Department of Evidence-Based Medicine and Clinical Epidemiology, School of Medicine/West China Hospital, Sichuan University, No. 17, Section 3, Renmin South Road, Chengdu, 610041, Sichuan, China.
College of Computer Science, Sichuan University, Chengdu, Sichuan, China.
Sci Rep. 2021 Jul 2;11(1):13778. doi: 10.1038/s41598-021-93317-2.
Patients requiring low-dose warfarin are more likely to suffer bleeding due to overdose. The goal of this work is to improve the feedforward neural network model's precision in predicting the low maintenance dose for Chinese in the aspect of training data construction. We built the model from a resampled dataset created by equal stratified sampling (maintaining the same sample number in three dose-groups with a total of 3639) and performed internal and external validations. Comparing to the model trained from the raw dataset of 19,060 eligible cases, we improved the low-dose group's ideal prediction percentage from 0.7 to 9.6% and maintained the overall performance (76.4% vs. 75.6%) in external validation. We further built neural network models on single-dose subsets to invest whether the subsets samples were sufficient and whether the selected factors were appropriate. The training set sizes were 1340 and 1478 for the low and high dose subsets; the corresponding ideal prediction percentages were 70.2% and 75.1%. The training set size for the intermediate dose varied and was 1553, 6214, and 12,429; the corresponding ideal prediction percentages were 95.6, 95.1%, and 95.3%. Our conclusion is that equal stratified sampling can be a considerable alternative approach in training data construction to build drug dosing models in the clinic.

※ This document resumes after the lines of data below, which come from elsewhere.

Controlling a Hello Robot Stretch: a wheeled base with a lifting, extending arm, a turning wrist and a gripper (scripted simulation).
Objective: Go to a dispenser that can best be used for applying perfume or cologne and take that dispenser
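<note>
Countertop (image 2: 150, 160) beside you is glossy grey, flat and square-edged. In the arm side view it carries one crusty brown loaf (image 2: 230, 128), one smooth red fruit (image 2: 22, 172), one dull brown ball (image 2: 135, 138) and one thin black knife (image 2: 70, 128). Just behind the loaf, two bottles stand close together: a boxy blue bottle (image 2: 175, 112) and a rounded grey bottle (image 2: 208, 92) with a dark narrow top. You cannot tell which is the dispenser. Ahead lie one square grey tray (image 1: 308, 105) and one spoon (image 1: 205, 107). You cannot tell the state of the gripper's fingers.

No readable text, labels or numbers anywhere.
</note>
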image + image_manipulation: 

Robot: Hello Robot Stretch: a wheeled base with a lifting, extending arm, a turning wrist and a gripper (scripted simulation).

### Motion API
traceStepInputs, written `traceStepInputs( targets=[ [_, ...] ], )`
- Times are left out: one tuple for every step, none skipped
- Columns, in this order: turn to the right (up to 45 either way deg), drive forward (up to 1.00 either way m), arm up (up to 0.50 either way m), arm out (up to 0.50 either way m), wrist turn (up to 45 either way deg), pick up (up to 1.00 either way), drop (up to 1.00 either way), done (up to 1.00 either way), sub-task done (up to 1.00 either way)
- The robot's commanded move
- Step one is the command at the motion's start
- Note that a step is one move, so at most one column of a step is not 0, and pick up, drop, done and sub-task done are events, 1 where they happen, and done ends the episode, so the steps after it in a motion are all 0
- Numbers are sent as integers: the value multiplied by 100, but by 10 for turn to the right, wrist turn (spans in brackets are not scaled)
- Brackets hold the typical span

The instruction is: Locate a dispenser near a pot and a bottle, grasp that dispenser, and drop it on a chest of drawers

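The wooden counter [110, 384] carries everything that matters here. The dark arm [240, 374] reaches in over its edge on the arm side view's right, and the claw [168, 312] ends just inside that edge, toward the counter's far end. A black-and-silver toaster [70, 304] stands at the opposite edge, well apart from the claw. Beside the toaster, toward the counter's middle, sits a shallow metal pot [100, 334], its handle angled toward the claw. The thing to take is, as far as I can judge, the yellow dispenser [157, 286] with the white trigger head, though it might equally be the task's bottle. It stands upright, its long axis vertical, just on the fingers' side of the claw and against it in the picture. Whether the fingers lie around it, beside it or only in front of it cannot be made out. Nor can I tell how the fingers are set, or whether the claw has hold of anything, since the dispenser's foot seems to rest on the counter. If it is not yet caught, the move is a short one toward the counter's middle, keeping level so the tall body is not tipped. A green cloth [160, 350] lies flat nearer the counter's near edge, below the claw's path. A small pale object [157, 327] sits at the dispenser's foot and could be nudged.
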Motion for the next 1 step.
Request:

需要低剂量华法林的患者更容易因过量服用而出血。本研究的目的是通过构建训练数据,提高前馈神经网络模型在中国人群中预测低维持剂量的精度。我们通过等分层抽样(在三个剂量组中保持相同的样本数量,每组共 3639 个)构建模型,并进行内部和外部验证。与从 19060 例合格病例的原始数据集训练的模型相比,我们将低剂量组的理想预测百分比从 0.7%提高到 9.6%,并在外部验证中保持了整体性能(76.4%对 75.6%)。我们进一步在单剂量亚组上构建神经网络模型,以研究亚组样本是否充足,所选因素是否合适。低剂量和高剂量亚组的训练集大小分别为 1340 和 1478;相应的理想预测百分比分别为 70.2%和 75.1%。中剂量的训练集大小不同,分别为 1553、6214 和 12429;相应的理想预测百分比分别为 95.6%、95.1%和 95.3%。我们的结论是,等分层抽样可以作为训练数据构建中的一种替代方法,用于在临床中构建药物剂量模型。